The fight against the Islamic State of Iraq and Syria is costing the United States up to $10 million a day and Pentagon officials will have to ask Congress for more money to keep it going, Defense Secretary Chuck Hagel said Friday.
“We’re going to require additional funding from Congress as we go forward,” he said. “We’re working now with the appropriate committees on how we go forward with authorizations and funding.”
Hagel’s estimated price tag of $7 million to $10 million a day for U.S. operations in Iraq and Syria raises the potential cost of the campaign. Pentagon officials had previously estimated the cost at $7.5 million a day, but that was before the campaign was extended to Syria on Monday.

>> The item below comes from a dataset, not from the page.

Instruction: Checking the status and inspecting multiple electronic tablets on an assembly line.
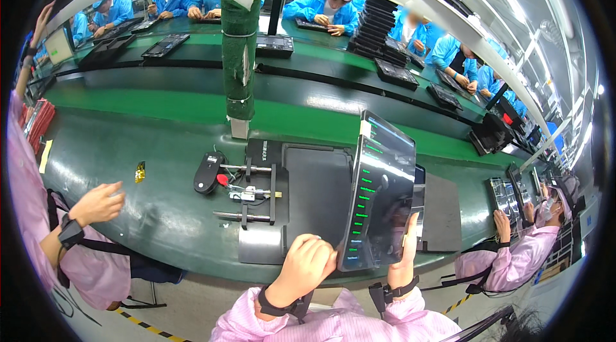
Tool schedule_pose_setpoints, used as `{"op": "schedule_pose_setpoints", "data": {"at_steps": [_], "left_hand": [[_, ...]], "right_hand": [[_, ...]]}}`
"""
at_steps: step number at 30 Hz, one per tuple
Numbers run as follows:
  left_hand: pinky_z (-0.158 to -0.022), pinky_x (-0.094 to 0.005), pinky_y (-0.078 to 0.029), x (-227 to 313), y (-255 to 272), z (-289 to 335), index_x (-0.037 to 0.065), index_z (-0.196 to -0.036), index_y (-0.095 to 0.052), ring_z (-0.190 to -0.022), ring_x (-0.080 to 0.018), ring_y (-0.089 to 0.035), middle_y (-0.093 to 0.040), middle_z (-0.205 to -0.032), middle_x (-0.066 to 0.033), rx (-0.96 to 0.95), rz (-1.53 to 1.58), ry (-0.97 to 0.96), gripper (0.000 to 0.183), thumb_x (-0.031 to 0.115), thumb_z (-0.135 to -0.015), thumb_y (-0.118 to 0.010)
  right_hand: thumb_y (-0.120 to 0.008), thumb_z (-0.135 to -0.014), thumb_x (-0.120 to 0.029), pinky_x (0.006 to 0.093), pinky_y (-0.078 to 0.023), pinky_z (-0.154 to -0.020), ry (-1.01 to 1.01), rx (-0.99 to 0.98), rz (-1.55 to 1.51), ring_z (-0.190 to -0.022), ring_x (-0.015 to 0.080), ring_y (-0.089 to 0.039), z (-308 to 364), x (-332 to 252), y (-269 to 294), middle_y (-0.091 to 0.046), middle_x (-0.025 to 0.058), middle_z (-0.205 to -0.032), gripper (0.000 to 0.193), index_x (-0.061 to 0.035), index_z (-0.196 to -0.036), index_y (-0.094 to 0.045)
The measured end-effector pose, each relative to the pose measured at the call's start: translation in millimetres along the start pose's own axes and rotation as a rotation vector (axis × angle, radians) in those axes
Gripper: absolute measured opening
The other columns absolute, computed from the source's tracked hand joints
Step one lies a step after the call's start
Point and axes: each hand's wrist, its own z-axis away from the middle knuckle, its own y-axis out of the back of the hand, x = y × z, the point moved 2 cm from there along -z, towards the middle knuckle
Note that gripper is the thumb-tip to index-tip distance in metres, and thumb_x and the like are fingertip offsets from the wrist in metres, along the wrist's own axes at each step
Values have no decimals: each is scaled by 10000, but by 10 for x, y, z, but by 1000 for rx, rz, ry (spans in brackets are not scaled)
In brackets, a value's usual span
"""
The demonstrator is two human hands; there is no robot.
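Note:
I hold a dark tablet-like panel [382, 191] upright over the near edge of the green workbench [160, 213], its screen lit with rows of green marks. My left hand [307, 266] grips its lower left edge with curled fingers. My right hand [405, 252] supports its right side from behind, fingers upward. Just left of the panel lies a black fixture plate [308, 194] with metal rods and a small cabled connector [247, 196].
A black mouse-shaped device [208, 172] lies left of the fixture. A co-worker's hand [97, 203] rests on the bench at left; another person in pink [521, 253] handles a panel at right. A padded green post [239, 59] stands behind. Workers in blue sit along the far bench.

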Motion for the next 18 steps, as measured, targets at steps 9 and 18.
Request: {"op": "schedule_pose_setpoints", "data": {"at_steps": [9, 18], "left_hand": [[-752, -310, -459, 53, -508, 169, 8, -989, -563, -859, -180, -566, -584, -923, -55, 9, 1059, 574, 187, 21, -809, -612], [-695, -324, -486, -351, -330, 291, 10, -893, -592, -739, -197, -621, -620, -759, -81, -517, 677, 680, 222, 177, -912, -447]], "right_hand": [[-366, -960, -433, 308, -378, -974, -46, -81, 9, -1083, 163, -491, -64, 246, -229, -505, 47, -1222, 530, -26, -1297, -413], [-368, -939, -489, 234, -500, -642, -148, 194, 293, -730, 95, -578, -201, 81, -205, -599, 15, -937, 526, -47, -1196, -494]]}}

Operations against the Islamic State are funded through a separate account for overseas contingencies that also funds the war in Afghanistan. Congress appropriated $85.2 billion for that account in fiscal 2014 and the administration has asked for $65.8 billion in fiscal 2015.
The increased commitments for the military also are likely to affect the Pentagon’s base budget, which is subject to sequestration caps that have proven to be politically difficult to remove.
“If you’re asking me do I assess right now as we go into the fall review for [fiscal 2016] that we’re going to have budget problems, yes,” Joint Chiefs of Staff Chairman Gen. Martin Dempsey said.
“That’s a critical part of this,” Hagel added, noting that the Pentagon was studying what its additional needs might be.
The fight against the Islamic State isn’t the only unexpected strain on Pentagon resources since President Obama submitted his fiscal 2015 budget to Congress in early March.
NATO’s supreme allied commander in Europe, Air Force Gen. Philip Breedlove, said Sept. 16 he has asked for a review of budget cuts that have led to the decline of U.S. forces based on the continent in the wake of renewed Russian assertiveness following the annexation of Crimea in February.
The Pentagon already has asked lawmakers to shift $1 billion from the Army’s fiscal 2014 budget to pay for the dispatch of 3,000 troops to Liberia to fight the Ebola virus.